But there is another angle. "What's wrong with fishing the whole pond with all the different tools you have, if you admit that's what you're doing?". In other words, when you have reached the point in the quantitative analysis of your data where you have answered the questions you set out to answer in a statistically precise & actionable manner, why not continue exploring the data for the purposes of developing hypotheses and generating new ideas?
You could consider such fishing expeditions simply as another weapon in the qualitative research arsenal. This technique could be used to it's fullest extent so long as the results were interpreted in a qualitative perspective (as preliminary hypotheses in need of further testing). The benefits of doing this are similar to the benefits for all qualitative research. We accept a certain degree of error in exchange for the possibility of more thorough understanding of the issues. In focus groups, for example, we concede the possibility of biased results due to the influence of group members upon each other, unstructured questioning, small samples, and many other factors. Yet we continue to conduct this research because we feel it provides a certain "richness" of information and gives us new ideas -- it puts "flesh on the bones". We attempt to minimize the degree of error introduced by the above mentioned elements by precise recruiting and screener development, using moderators skilled in asking unbiased questions, and encouraging individual participants to express their opinions even if they are different from the general consensus in the group. We acknowledge that the results of these sessions will require further testing before we consider them actionable.
Similarly, we can obtain valuable, deeper insight from our quantitative data with the statistical fishing trips discussed above. We can accept a certain degree of error introduced by running numerous tests and violating some statistical assumptions. We can minimize error by tightening the criteria we use for reporting significance, and by avoiding tests which are unlikely to yield practically valuable information. We can acknowledge that the results will require further testing. In effect, qualitative exploration of quantitative research is kind of like doing a focus group with data.
Some examples should illustrate the value of this technique.
Sometimes a whopper can be lurking just under the surface in even the simplest of studies. A client in the office supply business conducted a large national incidence check to determine the characteristics (length of employment, education, position in the office, etc.) of the person who made decisions on high ticket items. Simple frequency tabulations and t-tests answered that question with ease. However, since the survey also asked who the vendor of preference was in each particular office, it was possible to embark on a more in-depth "fishing" expedition to determine factors predictive of vendor preference.
An extremely important finding emerged in a 3-way interaction between city, position in the office, and number of years of employment (several dozen ANOVAs were run to hook this fish). In a particular city it was found that among managers who had held their job for less than X years, the incidence of preference for this particular vendor was extremely small! (Their market share was closer to 50% overall, and not far from that in this city!).

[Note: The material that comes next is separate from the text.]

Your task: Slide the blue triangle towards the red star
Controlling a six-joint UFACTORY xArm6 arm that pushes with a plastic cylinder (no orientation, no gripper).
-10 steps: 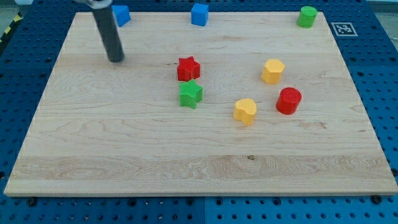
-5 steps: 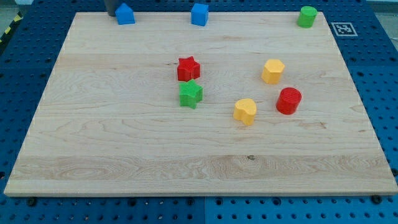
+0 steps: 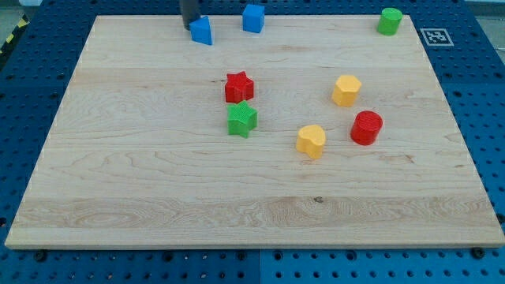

The client was very enthusiastic about these findings. Apparently, exactly X years ago the client had all but totally withdrawn their advertising in that city's newspapers. They reasoned that they had strongly established themselves there and that time/money would be better spent focusing on other cities (they supported this position by pointing to the overall market share in that city). However, the results of this "fishing" trip led them to strongly reconsider this view point and to further investigate the matter.
Another client had a large, ongoing study, and had accumulated thousands of lengthy interviews. A massive expedition was undertaken which included many multivariate techniques and much data collapsing and recombining. An extensive series of factor analyses revealed that one of this client's main brands was evaluated along a different dimension than the five major competitive brands. This dimension represented a strength in the product of which the client had previously been unaware. Factor scores were dichotimized to represent this perceived strength, and a C.H.A.I.D. analysis identified several large segments of users where awareness of the strength was greatest, and several more where awareness was weakest.

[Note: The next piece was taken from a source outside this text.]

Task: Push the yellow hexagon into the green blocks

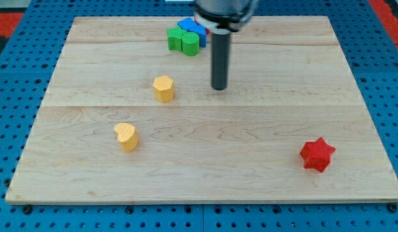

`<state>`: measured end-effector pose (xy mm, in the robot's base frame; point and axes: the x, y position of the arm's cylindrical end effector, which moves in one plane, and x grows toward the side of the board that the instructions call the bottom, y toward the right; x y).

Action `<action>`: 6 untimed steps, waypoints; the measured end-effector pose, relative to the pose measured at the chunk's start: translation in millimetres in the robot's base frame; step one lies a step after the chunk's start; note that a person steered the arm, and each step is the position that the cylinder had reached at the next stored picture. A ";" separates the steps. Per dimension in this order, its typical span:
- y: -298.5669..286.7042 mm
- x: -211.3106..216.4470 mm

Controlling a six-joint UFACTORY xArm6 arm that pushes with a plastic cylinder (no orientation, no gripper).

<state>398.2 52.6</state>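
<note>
The yellow hexagon (164, 87) sits left of the board's middle. Two green blocks (183, 42) stand together near the view's top, touching blue blocks (193, 28) behind them. My tip (219, 87) rests on the board to the right of the yellow hexagon, with a clear gap between them, and below and right of the green blocks. The dark rod rises from the tip to the arm at the view's top and hides part of the blue blocks.
A yellow heart-like block (126, 136) lies at the lower left. A red star (316, 154) lies at the lower right. The wooden board (353, 96) rests on a blue pegboard (11, 77).
</note>
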 end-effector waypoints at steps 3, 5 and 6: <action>-11.1 0.0; -51.9 68.1; -122.9 15.4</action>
<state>413.6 -70.3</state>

These segments were subjected to further study in focus groups in order to better understand how awareness of the strength came about, and what language to use to heighten awareness (and increase sales). Although these kinds of findings are very exciting and potentially valuable, it should be reiterated that they should be reported with qualitative validity only; like the results of a focus group. This is because of the potential for introducing error based upon 1) too many statistical tests being run, 2) violating some statistical assumptions, and 3) findings derived from small bases. A qualifying statement approximating the following will usually suffice:
"Findings reported herein may be based upon small segments, and/or methods of data exploration which may diminish statistical power and generalizability. Although still potentially valuable, they should be considered valid as a hypotheses only, which should be subjected to further quantitative testing before being considered actionable."
IN SUMMARY:
When data is collected to solve a particular marketing problem, valuable relationships can frequently be found within the data that are not necessarily related to the problem the study was commissioned to solve. Because of the methods necessary to uncover this data, it is probably best to consider the impact of such relationships the same way one would consider results from qualitative exploration of marketing issues -- as hypotheses to be validated at a later date. To return briefly to the fishing analogy, we're really just hooking the fish with this exploration -- additional quantitative work is necessary to reel them in and be sure they really are fish and not just driftwood.

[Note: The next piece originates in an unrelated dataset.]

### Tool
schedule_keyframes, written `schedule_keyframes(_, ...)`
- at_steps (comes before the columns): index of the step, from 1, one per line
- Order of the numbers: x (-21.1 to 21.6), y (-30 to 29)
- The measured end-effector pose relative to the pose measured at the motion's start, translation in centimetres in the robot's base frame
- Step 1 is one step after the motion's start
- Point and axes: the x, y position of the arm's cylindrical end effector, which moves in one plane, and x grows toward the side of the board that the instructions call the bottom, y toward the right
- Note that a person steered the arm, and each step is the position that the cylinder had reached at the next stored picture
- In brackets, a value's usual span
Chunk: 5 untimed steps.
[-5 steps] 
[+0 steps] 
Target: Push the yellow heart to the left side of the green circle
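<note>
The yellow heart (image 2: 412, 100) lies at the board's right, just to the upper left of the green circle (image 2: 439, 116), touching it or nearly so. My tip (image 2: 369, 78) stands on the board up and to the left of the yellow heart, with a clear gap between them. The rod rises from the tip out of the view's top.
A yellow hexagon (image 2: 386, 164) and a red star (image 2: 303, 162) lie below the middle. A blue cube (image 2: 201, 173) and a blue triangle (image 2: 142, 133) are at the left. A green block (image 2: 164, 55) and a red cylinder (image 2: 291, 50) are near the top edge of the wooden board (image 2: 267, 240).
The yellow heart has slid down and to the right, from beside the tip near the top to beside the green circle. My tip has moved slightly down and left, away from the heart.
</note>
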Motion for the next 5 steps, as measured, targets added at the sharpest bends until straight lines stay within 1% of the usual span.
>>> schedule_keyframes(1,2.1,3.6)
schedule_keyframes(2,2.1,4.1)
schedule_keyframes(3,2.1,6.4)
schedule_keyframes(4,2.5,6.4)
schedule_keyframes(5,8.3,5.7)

These qualitative prizes are more or less routinely ignored. This is surprising because such exploration is usually less expensive than other avenues of qualitative research, and produces results which are at least as valuable (if not more)!
The practical reasons "fishing" is not done more frequently appear to be the unique combination of skills needed to effectively "fish" in a database. Although modern statistical software greatly reduces the time and energy requirements of "fishing", a good analyst must possess all of the following in order to effectively explore a database:
- Broad and advanced knowledge of statistics: how to use multivariate techniques, how to combine and create new variables, which techniques to use on what kind of data, how to effectively collapse data, etc. This is like the seasoned fisherman who carries a sophisticated tackle box of hooks, feathers and different kinds of bait. He knows which ones to use to catch the type of fish he wants.
- Extensive knowledge of marketing in general and of the category he or she is working in, in particular. Different kinds of fish reside in different waters, and different kinds of marketing insights reside in different portions of a database. The good statistical fisherman will know not only what kinds of insights (fish) he is after, but will also have a sense of:
- Where the good fishing spots may be: or, what relationships to examine.
- How much time to spend there: how many tests to run.
- Which fish are too small and should be thrown back: what relationships are not practically valuable although perhaps statistically significant.
- How to track the movement of a school of fish: where to look next once an important finding is uncovered.
- Excellent computer skills: so that the implementation of the above can be accomplished with relative ease, and without extensive timely correspondence between the researcher and his/her M.I.S. department. This is like the fisherman's ability to cast, hook, and reel in the catch without expending unnecessary time and effort.
- The personality traits of patience, perseverance, and stamina (just as with the fisherman).
As statistical software becomes more and more powerful, and less and less difficult to use; and as more and more researchers become familiar with advanced statistical techniques, the above obstacles will be diminished. Until then, those juicy morsels under the surface will continue to remain hidden in the vast data pools of information, only to be discovered by the rare researcher and/or fisherman who make a special trip to find them. Enough of this now, I better get some sleep. I'm going fishing in the morning!
Article Notes
Some dramatic license has been taken and facts altered slightly to protect confidential client information.
It is noteworthy that the particular number of years referred to here did not exist as a predefined category within the survey. C.H.A.I.D. analyses performed earlier in this fishing expedition indicated that a grouping of six years was predictive of other variables in that city, so the variable was collapsed as such.